Forcing anything has always backfired. But it’s true, I thought there were things I’d do for the first time in this city with you. Approaching a year without you was giving me anxiety. Buying a house on Vashion was giving me anxiety because I felt like you weren’t doing it right. I have no right to think that. It’s none of my business. I always hoped it’d be different. I wanted you closer to me, I wanted you with me. I keep writing “I” so selfishly. I mean I’d never dreamed or imagined how my hypothetical wedding should go as a child, and thought if it ever happened I’d figure it out later with the person I’d marry, but for some reason Mt. Charleston came to mind. Never ever thought in a million years that would be my ideal, but I now have happy memories and sentimental value there. It would be like: go to the mountain, do the thing, then go back to the airport for wherever destination #2 is and gtfo, lol. Gullible silly me.

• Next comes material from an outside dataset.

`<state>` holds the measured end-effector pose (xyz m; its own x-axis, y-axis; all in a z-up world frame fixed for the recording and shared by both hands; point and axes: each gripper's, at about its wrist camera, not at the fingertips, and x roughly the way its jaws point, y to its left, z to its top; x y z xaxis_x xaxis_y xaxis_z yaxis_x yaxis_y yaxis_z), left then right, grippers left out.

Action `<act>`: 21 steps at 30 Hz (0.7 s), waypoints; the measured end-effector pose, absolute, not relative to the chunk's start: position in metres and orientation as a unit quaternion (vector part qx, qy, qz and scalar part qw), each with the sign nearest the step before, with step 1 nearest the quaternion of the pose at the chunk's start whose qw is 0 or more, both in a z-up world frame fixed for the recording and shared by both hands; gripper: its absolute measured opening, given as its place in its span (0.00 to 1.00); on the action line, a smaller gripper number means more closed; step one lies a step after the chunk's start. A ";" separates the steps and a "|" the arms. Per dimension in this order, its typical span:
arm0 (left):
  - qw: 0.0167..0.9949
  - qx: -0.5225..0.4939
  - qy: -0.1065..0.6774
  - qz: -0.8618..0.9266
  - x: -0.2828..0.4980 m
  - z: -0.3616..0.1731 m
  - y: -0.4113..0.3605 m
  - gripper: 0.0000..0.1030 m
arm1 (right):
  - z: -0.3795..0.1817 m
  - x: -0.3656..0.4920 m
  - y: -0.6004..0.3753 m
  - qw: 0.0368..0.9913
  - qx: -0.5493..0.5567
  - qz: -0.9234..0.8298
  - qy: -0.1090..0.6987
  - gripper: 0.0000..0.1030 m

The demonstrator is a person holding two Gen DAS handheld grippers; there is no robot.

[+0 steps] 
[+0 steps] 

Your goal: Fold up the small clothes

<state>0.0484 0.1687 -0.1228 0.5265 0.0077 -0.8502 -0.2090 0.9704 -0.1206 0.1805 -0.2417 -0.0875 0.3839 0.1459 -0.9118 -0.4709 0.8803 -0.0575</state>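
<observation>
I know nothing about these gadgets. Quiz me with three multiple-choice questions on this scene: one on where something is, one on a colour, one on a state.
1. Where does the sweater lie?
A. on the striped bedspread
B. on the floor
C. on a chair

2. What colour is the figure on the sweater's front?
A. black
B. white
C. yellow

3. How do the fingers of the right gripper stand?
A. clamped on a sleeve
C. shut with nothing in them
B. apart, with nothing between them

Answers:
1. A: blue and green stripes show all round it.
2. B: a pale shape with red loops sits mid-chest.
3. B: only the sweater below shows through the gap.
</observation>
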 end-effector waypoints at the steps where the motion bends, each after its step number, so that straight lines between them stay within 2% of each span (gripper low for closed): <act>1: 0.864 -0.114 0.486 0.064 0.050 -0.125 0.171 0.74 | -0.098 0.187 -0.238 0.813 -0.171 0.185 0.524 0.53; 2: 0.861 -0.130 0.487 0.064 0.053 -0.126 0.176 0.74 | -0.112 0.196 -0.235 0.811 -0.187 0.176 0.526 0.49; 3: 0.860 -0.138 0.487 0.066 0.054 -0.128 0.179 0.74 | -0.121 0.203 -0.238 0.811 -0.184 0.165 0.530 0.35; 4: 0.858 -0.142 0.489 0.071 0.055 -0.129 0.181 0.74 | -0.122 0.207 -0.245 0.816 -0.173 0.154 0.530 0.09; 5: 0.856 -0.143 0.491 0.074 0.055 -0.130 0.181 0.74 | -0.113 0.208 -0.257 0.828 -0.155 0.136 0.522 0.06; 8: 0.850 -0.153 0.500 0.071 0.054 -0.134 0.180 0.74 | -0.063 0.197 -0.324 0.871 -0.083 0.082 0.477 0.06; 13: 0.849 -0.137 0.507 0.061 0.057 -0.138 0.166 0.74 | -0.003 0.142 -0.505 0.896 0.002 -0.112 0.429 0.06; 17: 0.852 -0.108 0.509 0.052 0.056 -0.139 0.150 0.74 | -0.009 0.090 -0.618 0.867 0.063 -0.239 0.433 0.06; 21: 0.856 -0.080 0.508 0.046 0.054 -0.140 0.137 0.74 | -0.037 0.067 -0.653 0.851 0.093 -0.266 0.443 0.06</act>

Their colors are paling in the falling rain.
But seriously, I think where I’m at is a testament to the fact that I haven’t allowed any of this to hold me back from making the right decisions for my life, what opportunities to push for, where to go, how to live. As sad as I am that it’s been yet another factor keeping you away, I am still glad I encouraged you to take the offer where you are now. It sounds like it’s still stressful (that sounds like a given no matter where you’ll end up at your level), but it sounds like you get more out of where you are now in return and for that I am happy.
Looking like a compromised suicide.
I have been trying to mind myself when interacting with you, and trying to match your cadence. Sometimes I don’t have it in me to initiate anymore and enjoy the silence. Sometimes when you respond I try not to overload and feel like I’ve failed. And I feel like sometimes I lag behind by a few days on that. I love and miss you. I just assume there’s a residual bit of love for me left in you. A lot of that is based on how you used to write to me. We’re not together until we’re physically together… that’s true. I’ve been hoping you’d prove me wrong, but I don’t ever expect to see you again.
Keeping all my dreams alive.
Next weekend I am going to PJ Harvey, then in a couple weeks I’ll be at TBM. I know I’ll wish you were there, since you missed the first round. I mean you were in SF and I was in LV, but you were in SF and I was in LV.
I’m trying to enjoy my time here more, find more room to breathe. I hope this downsizing obligations thing works and I can keep making better adjustments over time.